The continued problems with pitching underscore the story of “2K10” as a whole. It’s better than its broken predecessor and has some nice overdue features — most notably the My Player mode, which apes Sony’s MLB game by allowing players to experience a professional career from a single player’s perspective. But too much sloppiness carries over to call this a return to the series’ better days, and because those new features don’t fix the regressions the series has endured over time, they feel the same effects.
The best news about “2K9” is that the aggravating (and occasionally hilarious) bugs that often changed a game — disappearing outfielders, fielders catching balls with their face, baserunners running to who knows where — appear squashed.
But numerous weird instances remain — including, for instance, baserunners’ bizarre propensity to slide into first far too often. Occasionally, the runner gets up and inexplicably rounds first without getting tagged out even though the first baseman has the ball. Once in a while, he’ll slide into first before circling the bases after hitting a home run.
Strange occurrences like these don’t cripple “2K10’s” gameplay so much as damage the illusion, but when something so instantly and continually out of place in “2K9” shows up yet again in “2K10,” it speaks either to the developers’ disinterest in refinement or its inability to understand its subject matter.

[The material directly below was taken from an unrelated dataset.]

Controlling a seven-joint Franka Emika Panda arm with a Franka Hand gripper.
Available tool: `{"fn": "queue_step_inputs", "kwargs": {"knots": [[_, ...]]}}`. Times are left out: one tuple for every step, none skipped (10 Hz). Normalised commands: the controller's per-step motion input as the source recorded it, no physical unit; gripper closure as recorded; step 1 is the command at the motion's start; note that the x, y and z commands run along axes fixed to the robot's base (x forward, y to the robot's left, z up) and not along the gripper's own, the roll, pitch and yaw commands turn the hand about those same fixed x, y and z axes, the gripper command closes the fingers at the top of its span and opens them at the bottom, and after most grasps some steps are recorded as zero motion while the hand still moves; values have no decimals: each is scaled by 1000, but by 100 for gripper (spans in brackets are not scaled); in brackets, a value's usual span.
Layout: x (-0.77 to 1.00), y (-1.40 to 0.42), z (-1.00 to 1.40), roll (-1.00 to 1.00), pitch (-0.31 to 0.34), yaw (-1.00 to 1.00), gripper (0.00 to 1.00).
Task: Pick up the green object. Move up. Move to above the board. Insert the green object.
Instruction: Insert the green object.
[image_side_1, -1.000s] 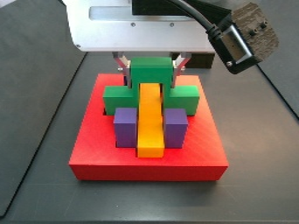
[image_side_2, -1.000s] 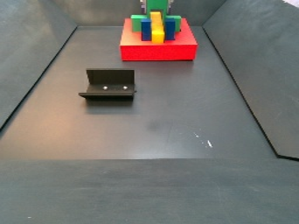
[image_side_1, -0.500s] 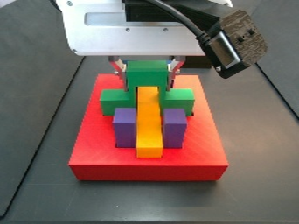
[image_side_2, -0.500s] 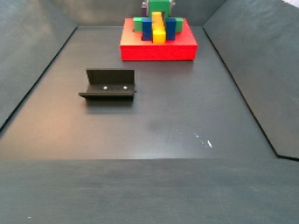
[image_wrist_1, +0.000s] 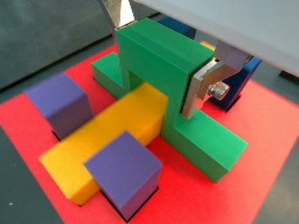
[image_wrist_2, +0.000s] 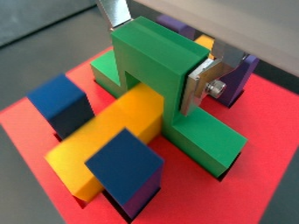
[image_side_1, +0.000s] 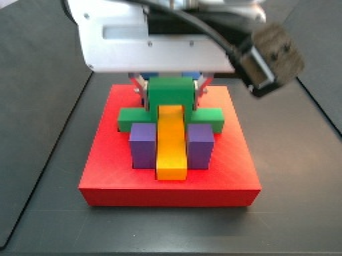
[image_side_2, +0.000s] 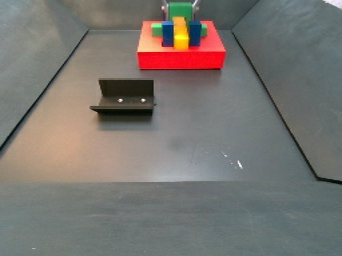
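Observation:
The green object (image_wrist_1: 163, 61) is arch-like, with a raised middle cube and two lower side cubes. My gripper (image_wrist_1: 162, 54) is shut on the raised cube, one silver finger on each side, as both wrist views show (image_wrist_2: 158, 52). The piece straddles the far end of the yellow bar (image_wrist_1: 111, 140) on the red board (image_wrist_1: 267, 121), with its side cubes down at the board's surface. In a side view the green object (image_side_1: 170, 98) sits low under my gripper (image_side_1: 170, 84) at the back of the board (image_side_1: 167, 190).
Two purple blocks (image_side_1: 142, 145) (image_side_1: 201, 145) flank the yellow bar (image_side_1: 171, 145). Blue blocks (image_wrist_2: 65, 101) stand on the board too. The fixture (image_side_2: 123, 97) stands on the dark floor, well away from the board (image_side_2: 181, 60). Dark walls ring the floor.
My gripper has moved down with the green object. The piece now sits lower over the yellow bar, closer to the board.

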Motion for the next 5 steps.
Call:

That, in turn, kills hope that real problems — including A.I. pitchers picking off would-be stealers with psychic accuracy and the aforementioned wild pitch bonanza — will ever get a patch.

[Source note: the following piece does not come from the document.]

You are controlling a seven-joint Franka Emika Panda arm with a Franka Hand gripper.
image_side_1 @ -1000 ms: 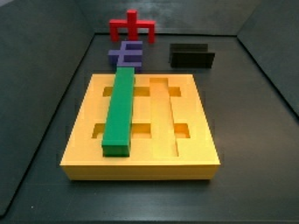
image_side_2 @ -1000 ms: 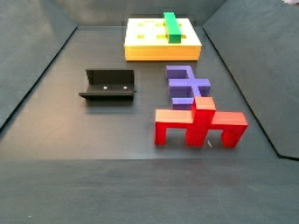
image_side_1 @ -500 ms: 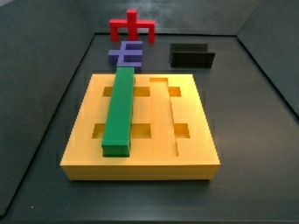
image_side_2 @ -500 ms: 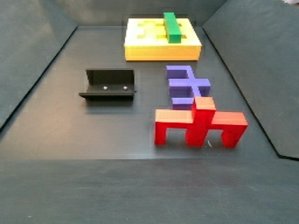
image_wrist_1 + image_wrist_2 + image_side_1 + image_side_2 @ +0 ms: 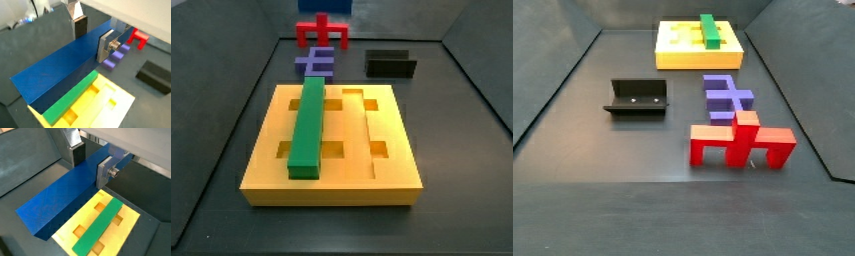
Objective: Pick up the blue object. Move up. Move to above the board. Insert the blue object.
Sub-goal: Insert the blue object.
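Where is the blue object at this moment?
In both wrist views the blue object is clamped between the claw's fingers, above the board beside the green bar. Neither side view shows it.

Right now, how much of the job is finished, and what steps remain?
Done: both wrist views show the gripper shut on the blue object, lifted off the floor. In hand: carrying it above the board, beside the green bar. Left: inserting it; in both side views the board's other grooves are unfilled.

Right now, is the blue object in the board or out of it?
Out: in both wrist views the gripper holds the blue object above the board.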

Per tradition, “2K10” allows players to adjust difficulty sliders to somewhat mitigate these problems, but players who do so also lose access to all unlockable achievements, trophies and virtual baseball cards — as if “2K10” is punishing players who just want to take extra steps to enjoy their $60 purchase rather than fight it.
As always, those who play with friends or online will benefit the most, if only because both teams have the same issues to overcome. Questionable gameplay aside, “2K10” at least delivers in terms of features, with full-featured online leagues and the fun highlight reel editing and sharing tool back for another season.
Borderlands: The Secret Armory of General Knoxx
For: Playstation 3, Xbox 360 and Windows PC
From: Gearbox Software/2K Games
ESRB Rating: Mature (blood and gore, intense violence, mature humor, strong language)
A lot of people weren’t thrilled with the second “Borderlands” downloadable pack, which felt more like a self-contained (and oppressively difficult) extra mode than a seamless extension of the game world. For those folks and everyone else who loves that world, this latest pack is more like it. “The Secret Armory Of General Knoxx” introduces a huge new plot of frontier to explore, and with that comes new instances of everything — guns, vehicles, enemies (hello giant mechs), main/side missions, weird characters, dark humor — that make the main game great. The level cap receives an overdue boost, from 50 to 61, and with that comes new privileges with regard to abilities and rare weapon types. All the rewards naturally carry back into the rest of the game, and per “Borderlands” tradition, Gearbox encourages multiple playthroughs by dialing up the difficulty and payoff the second time around. Just be sure to have your wits about you before digging in: Gearbox recommends players enter “Knoxx” at around level 35, which means beating the main game’s storyline first is advisable. “Knoxxx” won’t stop anyone who wishes to dive in sooner than that, but it also won’t scale down its difficulty to accommodate low-level characters, so consider this your fair warning if you’re feeling bold.